Ulrich Menzel (born 21 July 1947 in Düsseldorf) is a German political scientist.

== Biography ==
Menzel attended the Humboldt-Gymnasium Düsseldorf until his Abitur in 1967. He studied political science, history, philosophy, sociology and German studies in Düsseldorf, Cologne and Frankfurt am Main from 1969 to 1974. In 1978 he received his doctorate in Frankfurt with a dissertation on The Chinese Development Model in Theory and Practice under Dieter Senghaas. In 1982 he habilitated in political science, also in Frankfurt, with a thesis on Autocentric Development despite World Market Integration.

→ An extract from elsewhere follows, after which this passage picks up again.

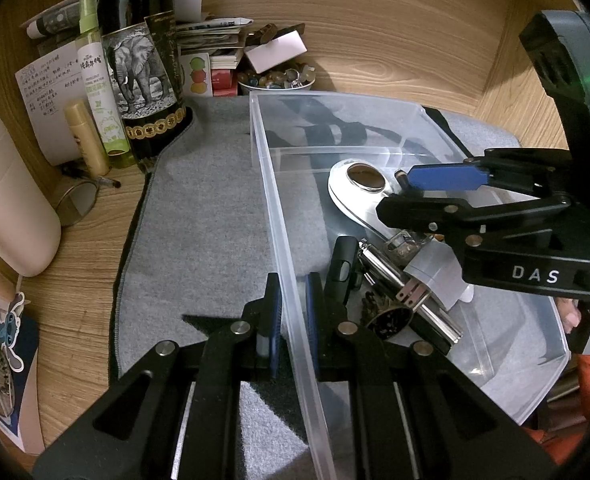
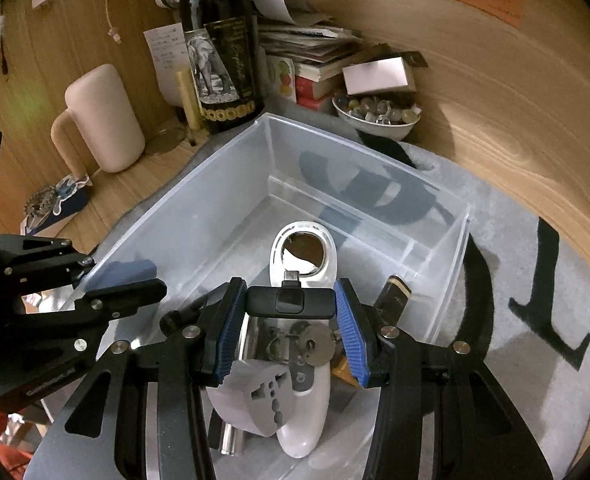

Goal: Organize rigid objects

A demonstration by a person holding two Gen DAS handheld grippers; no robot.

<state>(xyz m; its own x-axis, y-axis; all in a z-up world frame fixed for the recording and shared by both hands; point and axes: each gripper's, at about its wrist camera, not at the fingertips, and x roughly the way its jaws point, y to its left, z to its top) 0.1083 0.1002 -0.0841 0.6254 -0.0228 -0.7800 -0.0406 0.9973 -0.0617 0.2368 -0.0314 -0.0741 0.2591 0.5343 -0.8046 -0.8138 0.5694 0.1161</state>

After completing his doctorate, he taught and researched in the University of Bremen, University of Tokyo, Frankfurt, University of Duisburg and Braunschweig before being appointed to the Chair of International Relations and Comparative Government at the Institute of Social Sciences at the Technical University of Braunschweig in 1993. He served as Dean (1995-1997) and Vice President (2001-2003). From 2004 until his retirement in 2015, he was managing director of the Institute of Social Sciences. In 2009, a festschrift was published in his honor, and his overall work has been discussed by several authors:

Menzel's teaching and research fields are the theory and history of the international system, hegemony in world history, development theory, development politics and North–South relations, international political economy and peace and conflict studies.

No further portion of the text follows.